__TASK DESCRIPTION__. Every line of the records below from the line with "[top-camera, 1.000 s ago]" up to and including the line with "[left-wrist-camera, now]" must be reproduced exactly, and no line outside that range.

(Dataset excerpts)
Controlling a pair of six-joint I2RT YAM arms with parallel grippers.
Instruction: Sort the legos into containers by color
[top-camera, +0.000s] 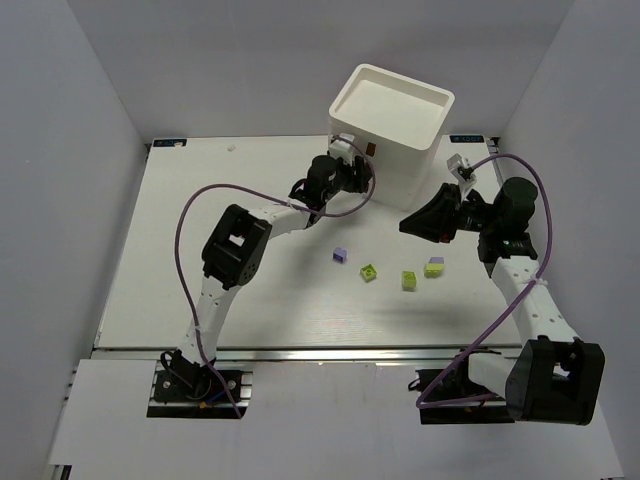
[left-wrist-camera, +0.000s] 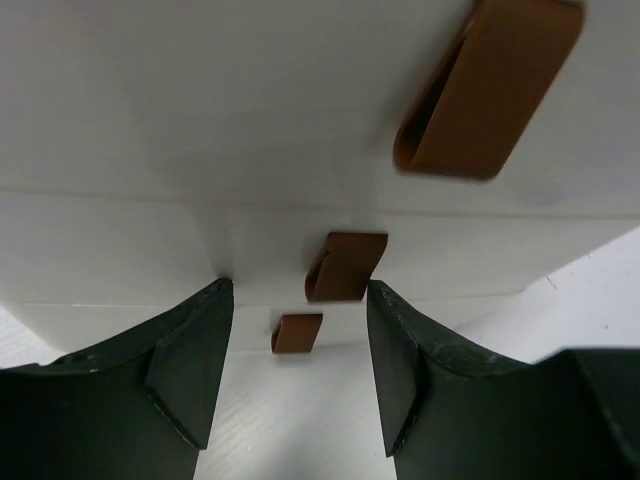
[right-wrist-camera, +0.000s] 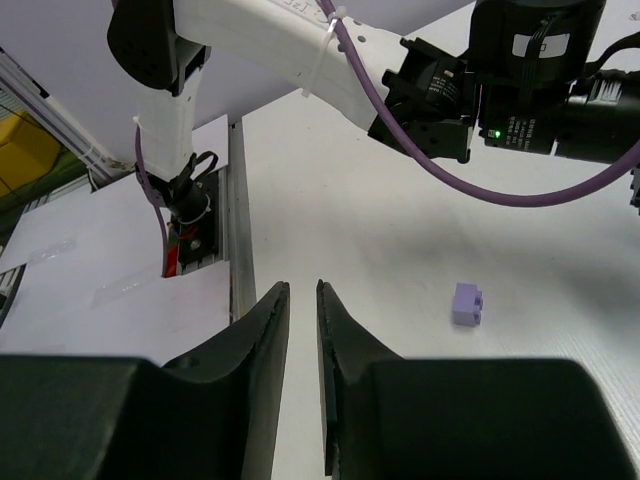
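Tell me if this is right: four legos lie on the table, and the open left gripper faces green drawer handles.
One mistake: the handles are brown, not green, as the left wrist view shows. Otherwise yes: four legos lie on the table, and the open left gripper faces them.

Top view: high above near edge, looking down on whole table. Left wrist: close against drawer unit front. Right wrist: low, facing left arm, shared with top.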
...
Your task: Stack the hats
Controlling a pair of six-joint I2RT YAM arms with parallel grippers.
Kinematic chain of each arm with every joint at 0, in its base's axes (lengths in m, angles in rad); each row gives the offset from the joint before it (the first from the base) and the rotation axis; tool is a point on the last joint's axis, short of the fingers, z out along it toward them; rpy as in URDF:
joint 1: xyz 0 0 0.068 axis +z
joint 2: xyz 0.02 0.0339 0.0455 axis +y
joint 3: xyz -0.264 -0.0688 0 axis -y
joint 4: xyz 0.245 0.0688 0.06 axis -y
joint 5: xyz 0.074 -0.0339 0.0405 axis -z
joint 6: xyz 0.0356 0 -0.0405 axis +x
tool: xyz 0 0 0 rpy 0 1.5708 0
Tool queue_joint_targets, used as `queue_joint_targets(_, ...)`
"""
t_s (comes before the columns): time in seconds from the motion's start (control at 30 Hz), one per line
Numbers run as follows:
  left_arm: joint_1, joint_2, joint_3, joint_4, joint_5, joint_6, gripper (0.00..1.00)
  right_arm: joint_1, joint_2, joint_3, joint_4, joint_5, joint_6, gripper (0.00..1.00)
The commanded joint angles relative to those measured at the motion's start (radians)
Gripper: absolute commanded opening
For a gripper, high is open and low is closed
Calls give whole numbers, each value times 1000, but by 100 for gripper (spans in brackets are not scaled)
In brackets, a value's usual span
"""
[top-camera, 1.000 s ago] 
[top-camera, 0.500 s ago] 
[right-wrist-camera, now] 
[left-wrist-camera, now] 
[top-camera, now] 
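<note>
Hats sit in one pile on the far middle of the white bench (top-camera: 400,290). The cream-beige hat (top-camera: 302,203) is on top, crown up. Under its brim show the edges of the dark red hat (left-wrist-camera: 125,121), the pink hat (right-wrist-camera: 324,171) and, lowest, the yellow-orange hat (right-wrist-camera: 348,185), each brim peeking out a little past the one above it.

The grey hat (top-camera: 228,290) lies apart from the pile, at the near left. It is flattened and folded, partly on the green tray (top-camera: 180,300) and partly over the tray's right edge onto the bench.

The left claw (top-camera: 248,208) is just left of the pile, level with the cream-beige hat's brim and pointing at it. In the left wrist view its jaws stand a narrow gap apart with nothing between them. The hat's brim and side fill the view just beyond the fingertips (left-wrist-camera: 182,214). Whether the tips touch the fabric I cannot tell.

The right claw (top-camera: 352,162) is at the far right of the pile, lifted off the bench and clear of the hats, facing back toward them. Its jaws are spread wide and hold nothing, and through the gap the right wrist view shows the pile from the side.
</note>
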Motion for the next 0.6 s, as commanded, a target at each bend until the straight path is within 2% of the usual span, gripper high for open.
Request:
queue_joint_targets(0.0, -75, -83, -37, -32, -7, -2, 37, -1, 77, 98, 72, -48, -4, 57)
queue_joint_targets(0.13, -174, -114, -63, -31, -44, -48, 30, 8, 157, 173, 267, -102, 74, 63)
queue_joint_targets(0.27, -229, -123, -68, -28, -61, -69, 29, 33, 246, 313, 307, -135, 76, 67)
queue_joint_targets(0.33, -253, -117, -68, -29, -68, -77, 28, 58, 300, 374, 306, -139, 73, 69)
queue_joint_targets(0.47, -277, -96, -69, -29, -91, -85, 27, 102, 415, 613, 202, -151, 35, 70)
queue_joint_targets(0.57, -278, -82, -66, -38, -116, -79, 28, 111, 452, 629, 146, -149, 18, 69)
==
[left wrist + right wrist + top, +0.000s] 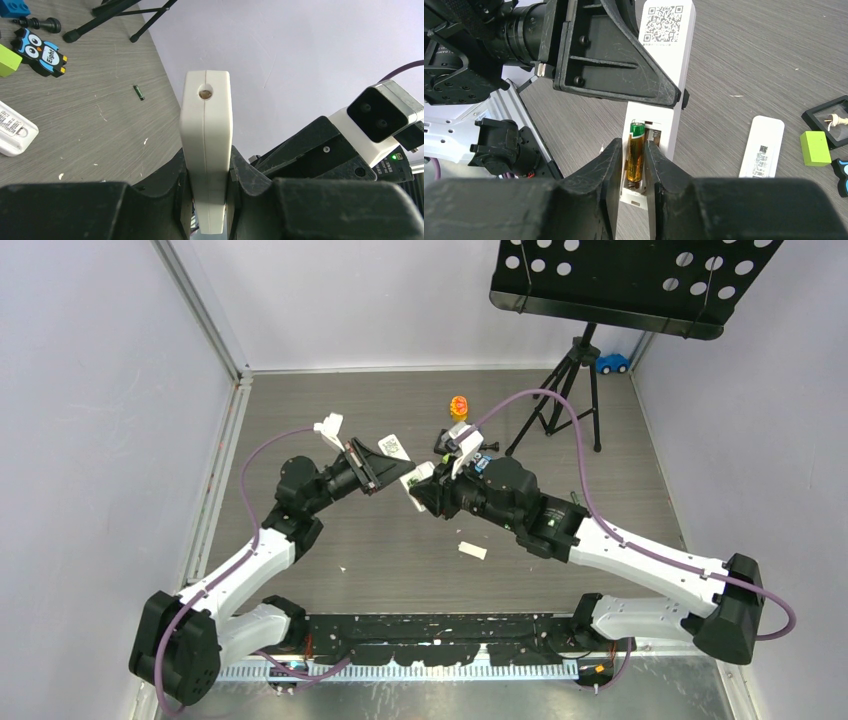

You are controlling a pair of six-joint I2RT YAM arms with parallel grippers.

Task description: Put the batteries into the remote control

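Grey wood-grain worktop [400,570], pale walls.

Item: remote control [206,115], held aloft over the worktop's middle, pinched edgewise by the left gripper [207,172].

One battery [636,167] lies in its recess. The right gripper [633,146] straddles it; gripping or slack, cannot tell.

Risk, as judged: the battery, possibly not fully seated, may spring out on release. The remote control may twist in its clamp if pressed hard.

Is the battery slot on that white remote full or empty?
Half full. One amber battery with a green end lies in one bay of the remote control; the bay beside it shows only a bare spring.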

__TASK ANSWER__.
[top-camera, 1.000 s ago] 
[top-camera, 0.500 s ago] 
[right-wrist-camera, now] 
[left-wrist-camera, now] 

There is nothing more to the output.